I love trying meals that are short on prep time, but big on flavor! This recipe fits both categories perfectly! Easy to put together and delicious to boot, I really think you are going to enjoy this meal!
4 Boneless Skinless Chicken Breasts
½ teaspoon garlic powder
Pepper to taste
Garlic salt or table salt to taste
Paprika to taste
4 Tablespoons butter
½ cup Italian Bread Crumbs
½ cup grated parmesan cheese
2 tablespoons olive oil
1 medium zucchini, sliced
1 medium yellow squash, sliced
½ pound red potatoes, cut into fourths
Preheat oven to 375°F and lightly line cookie sheet with parchment paper.
In a shallow dish melt butter. In another shallow dish add breadcrumbs, Parmesan cheese, and garlic powder. Add Garlic salt and pepper to the chicken. Dip into the butter and then coat in the Parmesan garlic crumbs. Lay chicken on your lined cookie sheet.
In a medium sized bowl add zucchini, yellow squash, and potatoes. Toss in the olive oil. Add Garlic salt/salt, pepper, Paprika and remaining Parmesan garlic bread coating. Add vegetables around chicken on your lined cookie sheet
Bake for 30-40 minutes until chicken is cooked throughout and vegetables are tender. Veggies may take longer to cook, so in that case just remove chicken and continue baking the vegetables.
On to dessert! We love fresh fruit in our household, so the following cake recipe sounded so yummy to us that we just had to try it! This recipe is also easy and quick to make when you are short on time!
Peach and Blueberry Greek Yogurt Cake
1 and 1/2 cups all-purpose flour
1 teaspoon baking powder
1/2 teaspoon baking soda
1/2 stick butter, softened
1 cup sugar
1/2 teaspoon vanilla
1/2 cup Greek yogurt
2 peaches, sliced into wedges
6 oz blueberries
1 teaspoon granulated sugar
Preheat oven to 350°F with rack in middle. Grease the side and the bottom of a 9-inch cake pan with butter or cooking spray.
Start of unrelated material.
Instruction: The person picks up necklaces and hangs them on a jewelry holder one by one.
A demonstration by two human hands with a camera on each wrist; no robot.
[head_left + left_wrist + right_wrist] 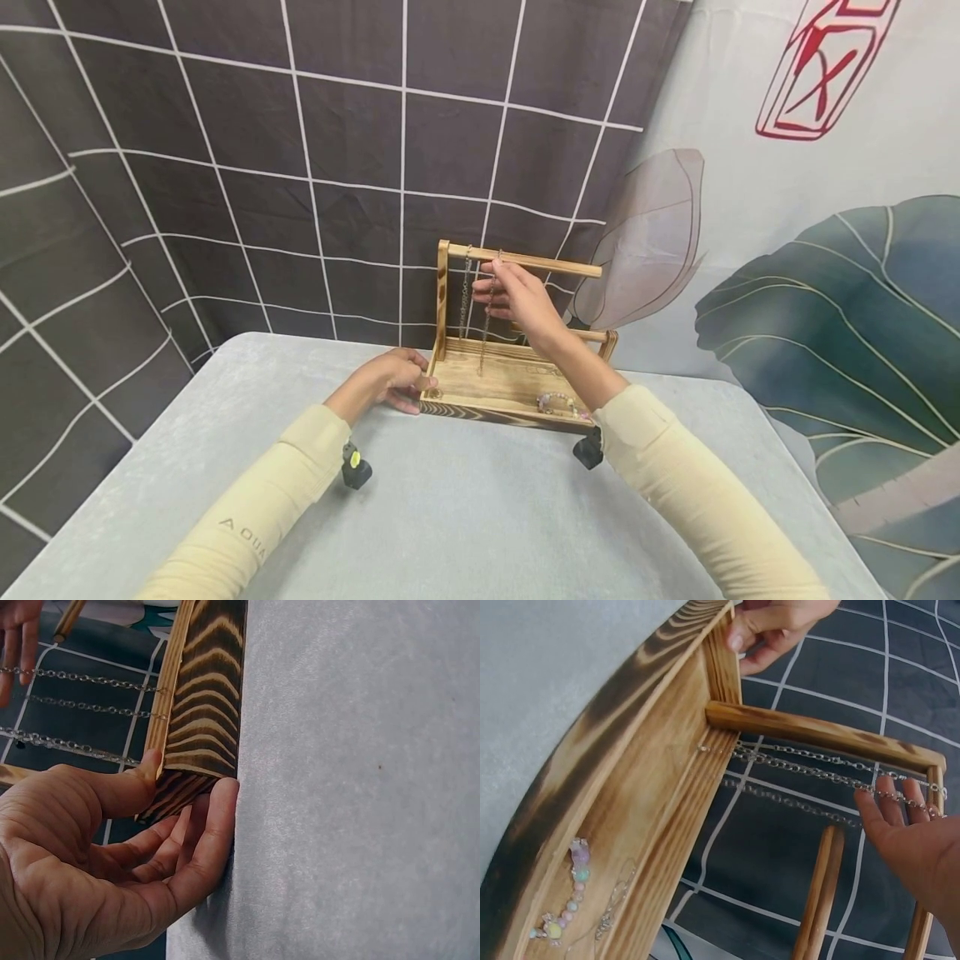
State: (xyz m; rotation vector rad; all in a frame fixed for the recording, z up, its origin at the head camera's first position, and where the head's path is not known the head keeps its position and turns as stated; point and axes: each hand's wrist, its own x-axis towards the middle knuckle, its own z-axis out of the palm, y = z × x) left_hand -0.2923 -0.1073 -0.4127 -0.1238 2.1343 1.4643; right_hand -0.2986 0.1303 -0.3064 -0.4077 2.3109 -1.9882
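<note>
Nearest are two pale yellow sleeves (240, 500), cuffs folded back, over a table (450, 517) draped in soft, light-grey cloth with a faint nap. Toward the far side sits a wooden stand (510, 387), a shallow oblong tray whose near wall is scorched in dark, wavy bands, its floor smooth and honey-coloured. The left hand (397, 379) grips the tray's left end, thumb over the rim and fingers curled against the outside. Inside, near the right, lies a bracelet (579, 875) of round pastel beads, beside a thin chain (611, 907).

Above the tray, the right hand (517, 300) pinches a necklace chain (483, 340) between thumb and index finger, the other fingers spread. It is dull silver, small-linked, and hangs nearly straight just below the top bar (558, 264); another chain (464, 300) hangs to its left. Farthest back, a dark curtain (352, 133) carries white grid lines.
</note>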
Sift flour, baking powder, baking soda, together into a medium bowl.
In a separate bowl, beat butter, sugar, and 2 eggs until very light in color and fluffy, 2-3 minutes on high speed. Add vanilla and Greek yogurt and continue beating until very creamy and light in color, for about 1 minute more.
Keeping the mixer speed low, mix in the flour mix until combined. Do not over mix.
Transfer the cake batter to your 9-inch cake pan. Top with sliced peaches, and scatter blueberries evenly on top in the spaces between the peach slices. Sprinkle the fruit with 1 teaspoon granulated sugar.
Bake until cake turns golden, and the tester comes out clean in the center, 40 minutes up to 1 hour, depending on your oven.
When the cake is done baking, let it cool (still in the baking pan) on a wire rack.